In the material below, the lines from the one containing "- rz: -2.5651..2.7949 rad" through the one containing "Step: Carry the" are to be given again exactly, ends included, and no others.

/---

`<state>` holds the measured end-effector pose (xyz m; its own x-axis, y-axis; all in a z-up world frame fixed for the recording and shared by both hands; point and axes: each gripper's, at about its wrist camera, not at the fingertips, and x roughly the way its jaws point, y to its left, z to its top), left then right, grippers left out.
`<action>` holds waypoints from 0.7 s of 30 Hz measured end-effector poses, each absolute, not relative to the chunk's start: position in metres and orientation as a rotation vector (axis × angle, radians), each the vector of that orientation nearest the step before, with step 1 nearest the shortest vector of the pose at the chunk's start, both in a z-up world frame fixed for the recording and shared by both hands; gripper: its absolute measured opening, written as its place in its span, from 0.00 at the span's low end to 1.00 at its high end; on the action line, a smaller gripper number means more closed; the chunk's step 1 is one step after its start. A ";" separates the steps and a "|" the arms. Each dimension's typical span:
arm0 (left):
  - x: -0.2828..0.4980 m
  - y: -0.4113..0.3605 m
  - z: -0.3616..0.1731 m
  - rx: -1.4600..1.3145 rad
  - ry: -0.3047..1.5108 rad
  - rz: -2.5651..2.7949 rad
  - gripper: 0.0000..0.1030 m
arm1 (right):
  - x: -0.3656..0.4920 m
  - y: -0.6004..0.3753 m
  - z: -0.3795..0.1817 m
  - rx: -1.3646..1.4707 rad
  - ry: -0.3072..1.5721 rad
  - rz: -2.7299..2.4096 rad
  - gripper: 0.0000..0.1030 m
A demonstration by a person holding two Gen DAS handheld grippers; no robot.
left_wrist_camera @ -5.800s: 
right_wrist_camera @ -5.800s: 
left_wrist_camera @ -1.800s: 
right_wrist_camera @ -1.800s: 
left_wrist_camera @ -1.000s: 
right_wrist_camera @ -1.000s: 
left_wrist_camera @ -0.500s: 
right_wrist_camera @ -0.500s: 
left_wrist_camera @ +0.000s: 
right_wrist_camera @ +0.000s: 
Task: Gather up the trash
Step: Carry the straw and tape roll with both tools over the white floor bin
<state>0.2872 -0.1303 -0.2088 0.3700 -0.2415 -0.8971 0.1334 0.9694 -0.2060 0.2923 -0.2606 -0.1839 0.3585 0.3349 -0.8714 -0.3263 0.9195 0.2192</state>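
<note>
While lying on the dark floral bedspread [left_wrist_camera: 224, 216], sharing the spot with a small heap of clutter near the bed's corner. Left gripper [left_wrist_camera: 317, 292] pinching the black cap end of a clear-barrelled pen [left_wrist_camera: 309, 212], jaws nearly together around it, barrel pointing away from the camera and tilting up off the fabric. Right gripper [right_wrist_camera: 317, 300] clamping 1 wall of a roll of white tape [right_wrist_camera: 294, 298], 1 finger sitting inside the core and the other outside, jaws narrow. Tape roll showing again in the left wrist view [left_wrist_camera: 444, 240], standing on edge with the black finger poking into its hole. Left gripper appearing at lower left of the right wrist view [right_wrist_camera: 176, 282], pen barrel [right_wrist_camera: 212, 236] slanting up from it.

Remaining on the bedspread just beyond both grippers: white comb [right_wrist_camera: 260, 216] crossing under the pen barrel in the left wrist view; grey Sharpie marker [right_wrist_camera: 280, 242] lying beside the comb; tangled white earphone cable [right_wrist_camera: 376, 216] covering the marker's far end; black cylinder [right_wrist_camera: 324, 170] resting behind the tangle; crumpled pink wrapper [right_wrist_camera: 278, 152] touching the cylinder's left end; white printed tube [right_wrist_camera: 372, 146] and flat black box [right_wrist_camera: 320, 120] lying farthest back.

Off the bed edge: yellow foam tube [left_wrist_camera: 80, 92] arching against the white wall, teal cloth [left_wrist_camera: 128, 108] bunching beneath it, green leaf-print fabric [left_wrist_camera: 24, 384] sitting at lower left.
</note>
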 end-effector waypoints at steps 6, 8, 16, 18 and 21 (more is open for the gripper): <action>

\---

#### [The completed task]
  - rz: -2.5651..2.7949 rad
  - gripper: 0.0000..0.1030 m
arm1 (right):
  - x: -0.3656..0.4920 m
  - y: -0.6004..0.3753 m
  - z: -0.3795..0.1817 m
  - rx: -1.3646..1.4707 rad
  - ry: -0.3072..1.5721 rad
  - rz: -2.7299..2.4096 rad
  - gripper: 0.0000..0.1030 m
A demonstration by a person holding two Gen DAS handheld grippers; no robot.
left_wrist_camera @ -5.800s: 
right_wrist_camera @ -5.800s: 
left_wrist_camera @ -1.800s: 
right_wrist_camera @ -1.800s: 
left_wrist_camera @ -1.000s: 
right_wrist_camera @ -1.000s: 
left_wrist_camera @ -0.500s: 
right_wrist_camera @ -0.500s: 
left_wrist_camera @ +0.000s: 
right_wrist_camera @ +0.000s: 
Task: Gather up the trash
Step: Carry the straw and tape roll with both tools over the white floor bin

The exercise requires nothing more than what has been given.